Something about his amused tone did little to reassure Sam. He maneuvered his fingers in an attempt to keep Dylan from pulling away. But her shoulder hurt so much, she was afraid she would never be able to do anything about it unless her wrists were free. So she pulled away from the wall, away from Sam, and rolled to her feet to approach the man at the door.
His smile was filled with something that made worms crawl in Dylan’s stomach, but she approached him just the same. She turned, backing up with her arms stretched out behind her. He chuckled as he pulled a knife from its small scabbard, a movement that made the metal of its blade sing over and again through the room. Dylan’s eyes rested on Sam’s as she waited.
She felt pressure on her wrists, and then they were free, their restraint falling to the ground.

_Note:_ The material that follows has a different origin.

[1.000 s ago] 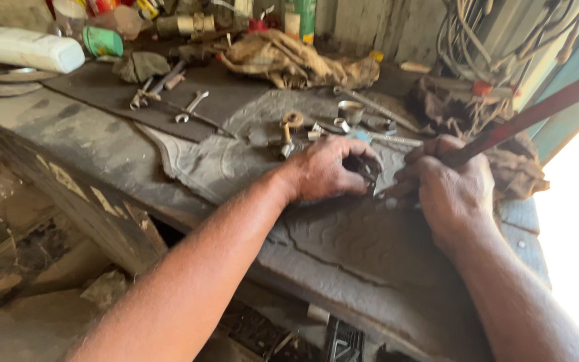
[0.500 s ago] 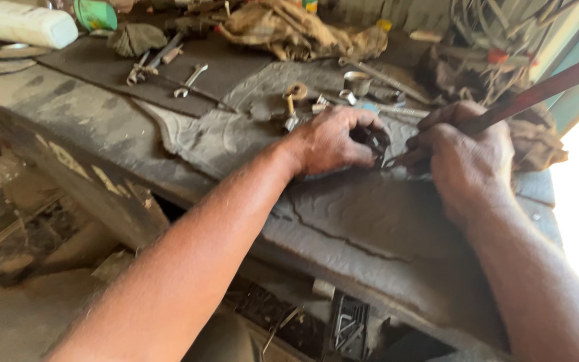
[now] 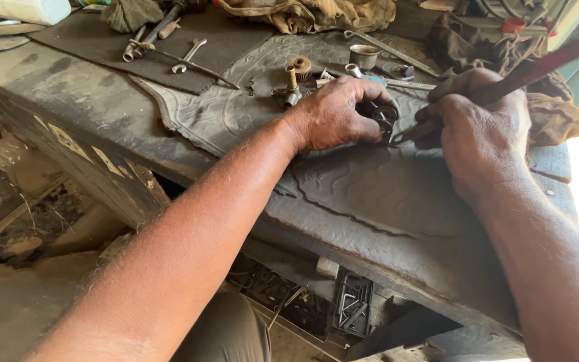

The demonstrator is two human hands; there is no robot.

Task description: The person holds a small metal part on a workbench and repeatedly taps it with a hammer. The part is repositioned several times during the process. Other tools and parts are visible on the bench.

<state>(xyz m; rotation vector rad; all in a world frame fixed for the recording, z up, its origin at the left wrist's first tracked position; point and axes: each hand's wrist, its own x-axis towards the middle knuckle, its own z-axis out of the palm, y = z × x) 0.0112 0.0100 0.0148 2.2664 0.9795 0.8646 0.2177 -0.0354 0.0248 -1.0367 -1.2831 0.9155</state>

She cried out, her hand moving quickly to her shoulder as the sudden movement in her arm sent shivers of pain up and down her spine.
“Come closer and I’ll try to push your shoulder back in place.”
Dylan shook her head, moving deeper into the box, away from the strange man. “Cut his restraints,” she said, gesturing toward Sam.
The man shrugged, moving over to Sam’s box. Dylan nodded when Sam looked at her, holding up her freed wrists to show him it was safe. She watched as he did the same as she had done, backing up to the door of the box and holding out his wrists to the man’s knife. In a quick flash of sharp metal, Sam’s hands were freed. He came to the wall that adjourned her box and slipped his arms through, reaching his hands out for her. She took his wrists between her hands, rubbing away the marks left by his bindings.
“Touching,” the man said.
“What do you plan to do to us?” Sam asked without looking at the man, without acknowledging anything about him.
“You? Nothing. We’ll likely let you go when everything is said and done.”
The man made a sound that brought to mind a deep sense of satisfaction. Dylan glanced at him, not surprised to see a smile of delight dancing across his thin lips.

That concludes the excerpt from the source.